George McDuffie (1788 - 11 March 1851) was a Governor of South Carolina and a member of the United States Senate.

Born in Columbia County, Georgia, McDuffie was admitted to the bar in 1814, and served in the South Carolina General Assembly in 1818-1821, and in the national House of Representatives in 1821-1834. In 1821 he published a pamphlet in which strict states' rights were strongly denounced; yet in 1832 there were few more uncompromising nullificationists.

The change seems to have been gradual, and to have been determined in part by the influence of John C. Calhoun. When, after 1824, the old Democratic-Republican party split into factions, he followed Andrew Jackson and Martin Van Buren in opposing the Panama Congress and the policy of making Federal appropriations for internal improvements. He did not hesitate, however, to differ from Jackson on the two chief issues of his administration: the Bank and nullification.

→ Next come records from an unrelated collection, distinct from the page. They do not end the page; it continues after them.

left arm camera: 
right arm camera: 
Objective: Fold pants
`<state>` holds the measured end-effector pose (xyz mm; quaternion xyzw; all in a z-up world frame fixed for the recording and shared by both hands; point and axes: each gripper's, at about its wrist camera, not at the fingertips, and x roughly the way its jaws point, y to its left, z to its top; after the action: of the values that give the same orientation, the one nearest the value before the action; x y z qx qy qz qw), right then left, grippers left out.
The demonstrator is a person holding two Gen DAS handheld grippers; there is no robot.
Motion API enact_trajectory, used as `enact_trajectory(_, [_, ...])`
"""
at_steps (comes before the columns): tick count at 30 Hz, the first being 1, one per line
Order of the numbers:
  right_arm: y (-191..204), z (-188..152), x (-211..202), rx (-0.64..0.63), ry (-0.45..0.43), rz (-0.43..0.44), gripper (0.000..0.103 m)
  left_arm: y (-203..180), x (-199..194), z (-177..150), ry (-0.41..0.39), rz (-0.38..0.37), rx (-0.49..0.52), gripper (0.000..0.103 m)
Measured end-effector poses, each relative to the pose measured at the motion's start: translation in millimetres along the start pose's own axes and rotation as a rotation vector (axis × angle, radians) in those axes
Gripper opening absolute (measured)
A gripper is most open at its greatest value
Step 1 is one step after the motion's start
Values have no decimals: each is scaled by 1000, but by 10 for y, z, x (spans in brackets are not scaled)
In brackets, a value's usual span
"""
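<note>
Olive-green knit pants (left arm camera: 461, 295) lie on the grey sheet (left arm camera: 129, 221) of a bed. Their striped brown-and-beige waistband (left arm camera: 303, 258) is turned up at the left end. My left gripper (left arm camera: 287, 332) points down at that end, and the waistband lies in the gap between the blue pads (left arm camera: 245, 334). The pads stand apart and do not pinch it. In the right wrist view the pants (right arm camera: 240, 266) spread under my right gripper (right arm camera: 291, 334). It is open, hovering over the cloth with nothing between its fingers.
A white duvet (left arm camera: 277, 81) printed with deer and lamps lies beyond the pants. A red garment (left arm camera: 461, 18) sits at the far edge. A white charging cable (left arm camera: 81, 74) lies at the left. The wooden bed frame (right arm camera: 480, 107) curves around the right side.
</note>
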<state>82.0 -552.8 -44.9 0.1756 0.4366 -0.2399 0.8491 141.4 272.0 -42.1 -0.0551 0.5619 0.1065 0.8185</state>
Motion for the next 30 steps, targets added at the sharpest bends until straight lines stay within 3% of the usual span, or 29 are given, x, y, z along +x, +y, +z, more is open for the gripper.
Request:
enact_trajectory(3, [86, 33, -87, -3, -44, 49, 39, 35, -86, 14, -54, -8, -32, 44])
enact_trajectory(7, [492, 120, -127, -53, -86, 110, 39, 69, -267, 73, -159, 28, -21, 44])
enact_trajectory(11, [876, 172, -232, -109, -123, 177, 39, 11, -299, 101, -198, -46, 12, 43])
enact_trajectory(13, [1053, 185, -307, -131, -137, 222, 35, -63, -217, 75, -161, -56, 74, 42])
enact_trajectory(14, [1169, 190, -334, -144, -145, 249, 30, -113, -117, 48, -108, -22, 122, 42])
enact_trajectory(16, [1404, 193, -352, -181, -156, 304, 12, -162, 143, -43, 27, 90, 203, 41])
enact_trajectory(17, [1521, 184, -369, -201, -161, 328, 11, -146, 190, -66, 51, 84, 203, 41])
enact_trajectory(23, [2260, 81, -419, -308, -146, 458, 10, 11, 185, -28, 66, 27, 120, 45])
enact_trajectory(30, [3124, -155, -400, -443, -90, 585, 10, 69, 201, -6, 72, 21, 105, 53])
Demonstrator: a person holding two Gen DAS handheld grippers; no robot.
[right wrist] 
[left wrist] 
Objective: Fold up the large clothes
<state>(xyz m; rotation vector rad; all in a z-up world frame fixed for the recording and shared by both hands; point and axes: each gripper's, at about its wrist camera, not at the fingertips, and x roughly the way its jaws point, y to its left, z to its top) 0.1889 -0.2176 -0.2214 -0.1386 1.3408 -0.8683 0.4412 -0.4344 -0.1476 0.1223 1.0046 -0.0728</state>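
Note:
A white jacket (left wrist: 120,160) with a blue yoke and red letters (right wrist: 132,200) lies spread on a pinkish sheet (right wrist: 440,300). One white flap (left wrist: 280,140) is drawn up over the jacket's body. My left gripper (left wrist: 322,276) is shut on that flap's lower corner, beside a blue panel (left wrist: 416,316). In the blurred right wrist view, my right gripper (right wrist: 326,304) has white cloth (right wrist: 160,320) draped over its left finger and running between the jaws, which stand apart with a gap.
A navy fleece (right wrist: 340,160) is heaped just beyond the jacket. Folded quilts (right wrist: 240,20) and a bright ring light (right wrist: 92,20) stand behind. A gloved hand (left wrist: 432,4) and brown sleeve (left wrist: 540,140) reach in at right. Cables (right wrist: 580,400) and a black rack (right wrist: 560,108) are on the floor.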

In 1832 he was a prominent member of the South Carolina Nullification Convention, and drafted its address to the people of the United States. He served as governor in 1834-1836, during which time he helped to reorganize South Carolina College. From January 1843 until January 1846 he was a member of the United States Senate. The leading Democratic measures of those years all received his hearty support. McDuffie, like Calhoun, became an eloquent champion of state sovereignty; but while Calhoun emphasized state action as the only means of redressing a grievance, McDuffie paid more attention to the grievance itself. Influenced in large measure by Thomas Cooper, he made it his special work to convince the people of the South that the downfall of protection was essential to their material progress. His argument that it is the producer who really pays the duty of imports has been called the economic basis of nullification. He died at Cherry Hill, South Carolina, on 11 March 1851.

McDuffie County, Georgia is named after him.